DEP: Deprecate all data reading functionality via pandas-datareader #97

eigenfoo · 2018-05-18T18:38:10Z

Deprecates all data-fetching functionality via pandas-datareader, and adds a simple_returns helper function to replace that functionality that was implicitly done in the data-fetchers.

To quote the REAME:

As of early 2018, Yahoo Finance has suffered major API breaks with no stable replacement, and the Google Finance API has not been stable since late 2017 (source). In recent months it has become a greater and greater strain on the empyrical development team to maintain support for fetching data through pandas-datareader and other third-party libraries, as these APIs are known to be unstable.

As a result, all empyrical support for data reading functionality has been deprecated and will be removed in a future version.

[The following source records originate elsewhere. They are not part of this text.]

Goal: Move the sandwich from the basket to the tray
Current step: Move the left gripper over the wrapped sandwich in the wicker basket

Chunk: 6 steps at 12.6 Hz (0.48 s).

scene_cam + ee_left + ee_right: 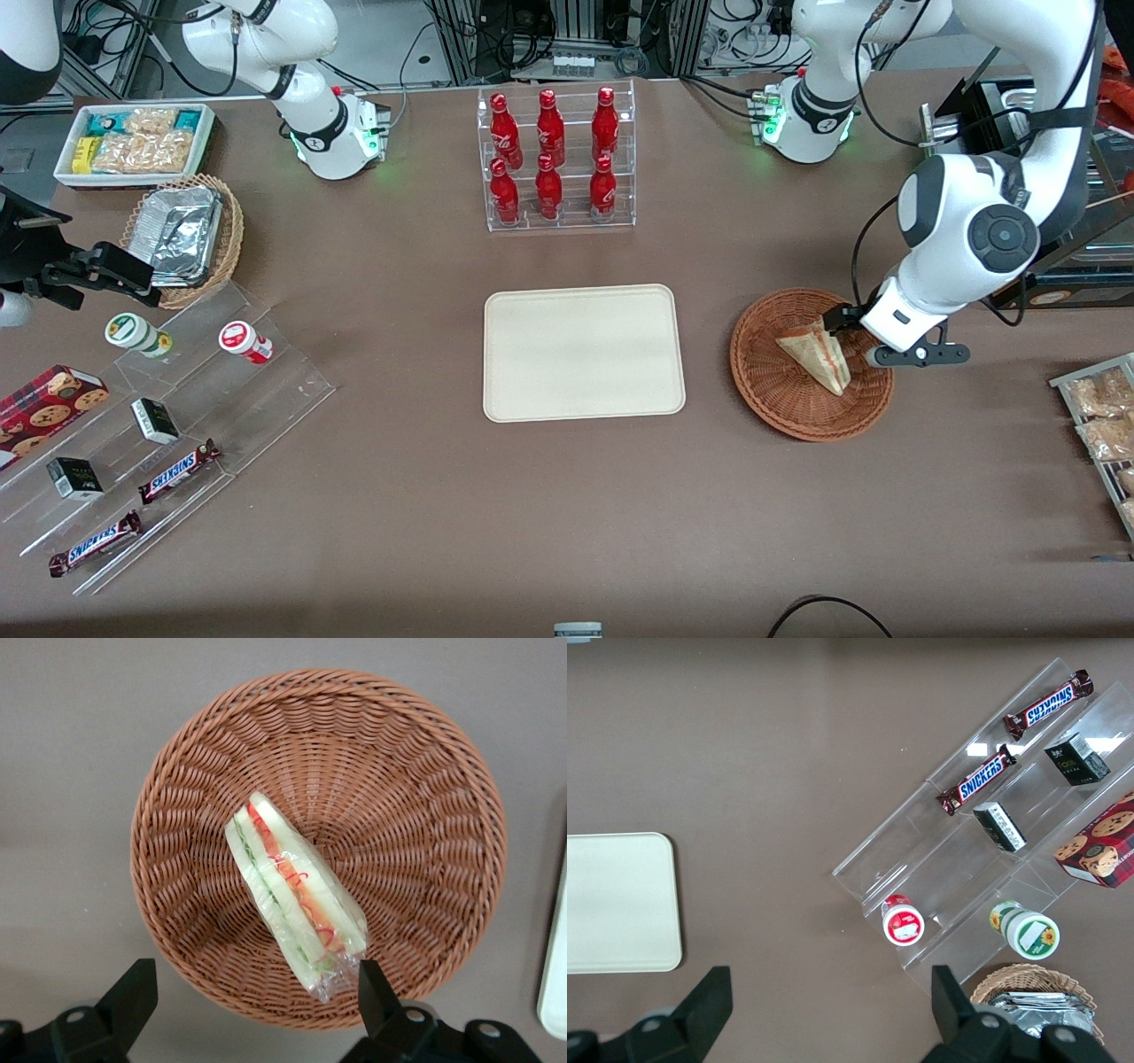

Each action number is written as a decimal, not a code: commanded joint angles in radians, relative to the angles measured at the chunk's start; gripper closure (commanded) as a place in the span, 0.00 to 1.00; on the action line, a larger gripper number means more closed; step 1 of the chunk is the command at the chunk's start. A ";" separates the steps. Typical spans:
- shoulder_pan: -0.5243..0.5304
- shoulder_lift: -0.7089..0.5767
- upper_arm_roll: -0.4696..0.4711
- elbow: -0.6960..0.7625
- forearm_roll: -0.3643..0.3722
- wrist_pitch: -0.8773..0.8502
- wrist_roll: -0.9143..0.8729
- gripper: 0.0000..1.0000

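I see sandwich [297,896] lying in basket [425,815], end effector [252,997] just above basket rim w/ fingers spread, nothing held. Tray [584,352] beside basket on table [567,496].

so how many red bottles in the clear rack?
6. Red soda bottles in the clear acrylic rack, farther from the camera than the cream rectangular tray: upper row, lower row. None seem hidden. Claw hovers open over the reddish-brown wicker basket.
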 commanded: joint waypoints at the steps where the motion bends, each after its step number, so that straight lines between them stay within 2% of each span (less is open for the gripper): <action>1: -0.028 -0.045 0.001 -0.039 0.006 0.019 -0.190 0.00; 6: -0.059 -0.028 0.000 -0.045 0.006 0.026 -0.591 0.00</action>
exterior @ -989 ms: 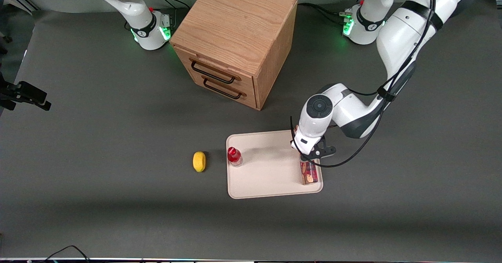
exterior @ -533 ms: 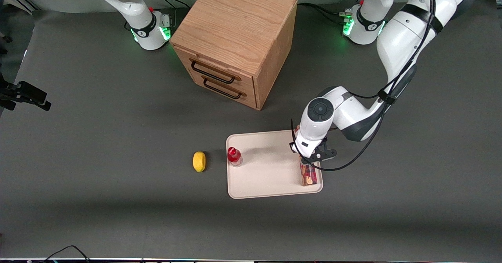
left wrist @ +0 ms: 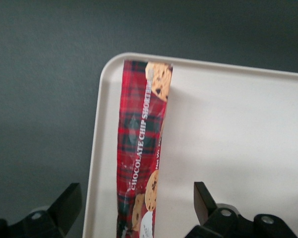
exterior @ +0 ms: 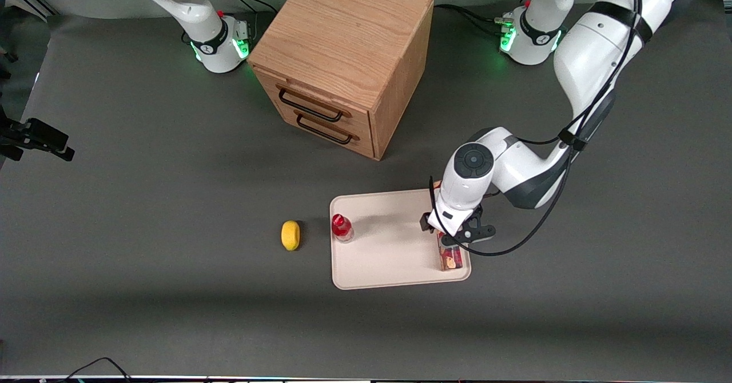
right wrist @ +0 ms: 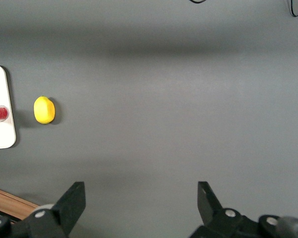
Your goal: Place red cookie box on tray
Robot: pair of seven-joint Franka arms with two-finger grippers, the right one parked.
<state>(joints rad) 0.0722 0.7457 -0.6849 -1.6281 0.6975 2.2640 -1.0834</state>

Users should beware that the following functions are now deprecated:

empyrical.utils.cache_dir
empyrical.utils.data_path
empyrical.utils.ensure_directory
empyrical.utils.get_utc_timestamp
empyrical.utils._1_bday_ago
empyrical.utils.get_fama_french
empyrical.utils.load_portfolio_risk_factors
empyrical.utils.default_returns_func
empyrical.utils.get_symbol_returns_from_yahoo

Users should expect regular failures from the following functions, pending patches to the Yahoo or Google Finance API:

empyrical.utils.default_returns_func
empyrical.utils.get_symbol_returns_from_yahoo

eigenfoo · 2018-05-18T18:39:29Z

@twiecki @richafrank requesting review from research and engineering, ready to merge otherwise.

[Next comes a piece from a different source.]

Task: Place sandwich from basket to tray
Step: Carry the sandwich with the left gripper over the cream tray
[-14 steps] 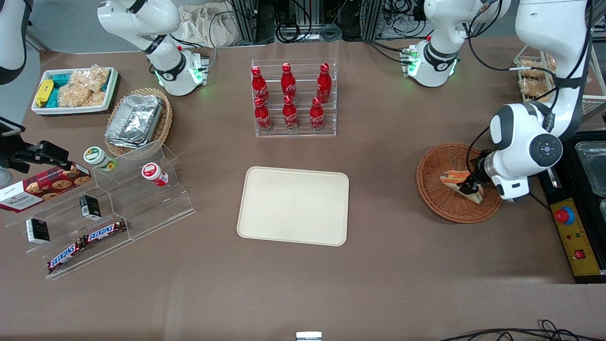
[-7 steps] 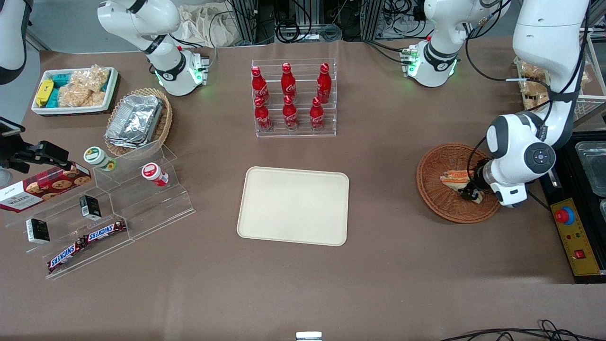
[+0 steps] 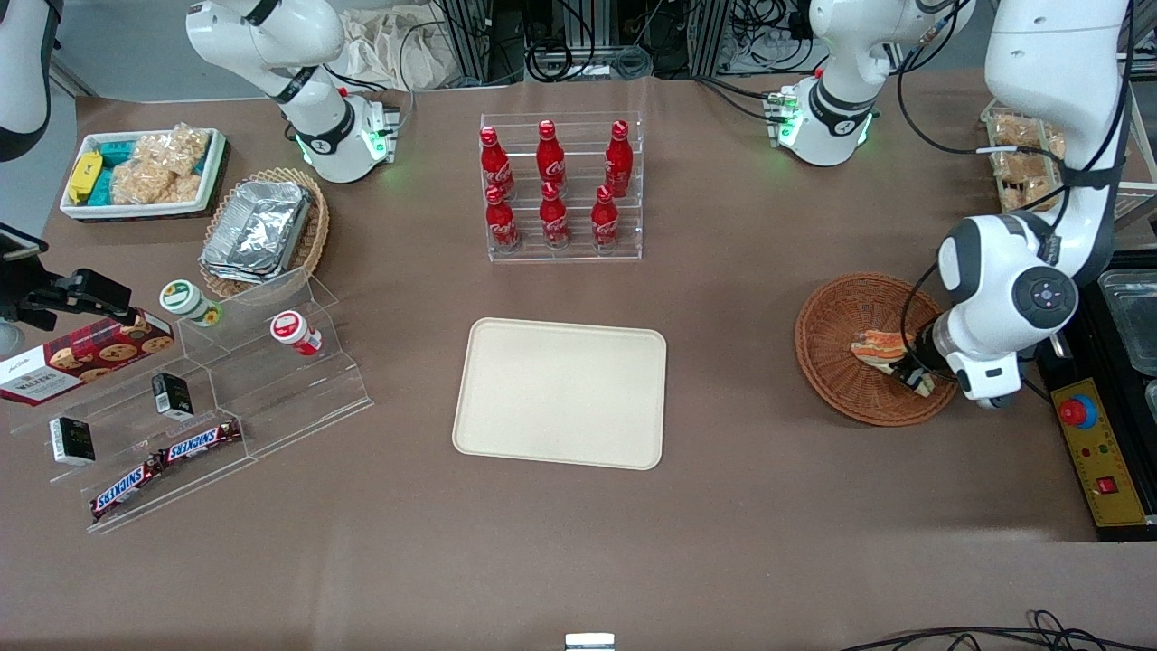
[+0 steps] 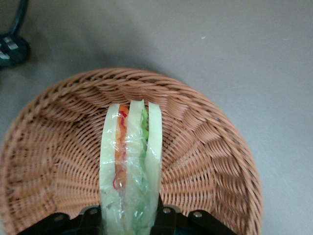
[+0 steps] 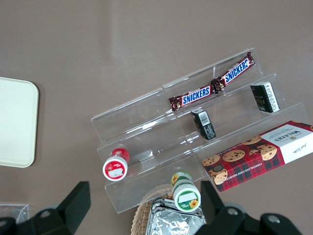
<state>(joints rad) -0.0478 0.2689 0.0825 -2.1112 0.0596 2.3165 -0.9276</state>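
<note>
Tool (image 3: 915,374) clamped on the sandwich (image 3: 881,348) inside the basket (image 3: 836,357).

In the front view the white wrist covers most of the tool and one end of the sandwich; the wrist view cuts off the fingers (image 4: 164,218), showing only dark stubs pressed against both sides of the clear-wrapped wedge (image 4: 129,166), which stands on edge over the woven basket (image 4: 205,147). Whether the sandwich touches the weave cannot be told. The tray (image 3: 560,391) lies bare mid-desk, well apart from the basket, toward the parked arm's end. The desk (image 3: 723,506) is matte brown, with cables and metal frames along the edge farthest from the front camera.
</note>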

twiecki · 2018-05-22T08:42:25Z

LGTM. One thing we should add, though, is a function that takes prices and computes correctly indexed returns which one can pass into pyfolio.

eigenfoo · 2018-05-22T11:35:53Z

@twiecki done

twiecki · 2018-05-22T11:50:36Z

Thanks, this definitely requires engineering review. CC @richafrank

eigenfoo · 2018-06-01T14:39:23Z

empyrical/utils.py

@@ -24,6 +24,16 @@
 import pandas as pd
 from pandas.tseries.offsets import BDay
 from pandas_datareader import data as web


@twiecki @richafrank there is a known import error with pandas_datareader: it has been fixed upstream here, but has yet to be released in a new version. See this StackOverflow thread, and this pyfolio issue that brought this to my attention.

Wondering what we should do about this. Perhaps wrap it in a try-except, and raise a warning if the import fails? If we're deprecating pandas-datareader functionality anyways, it doesn't make sense to keep this line around if it raises an import error.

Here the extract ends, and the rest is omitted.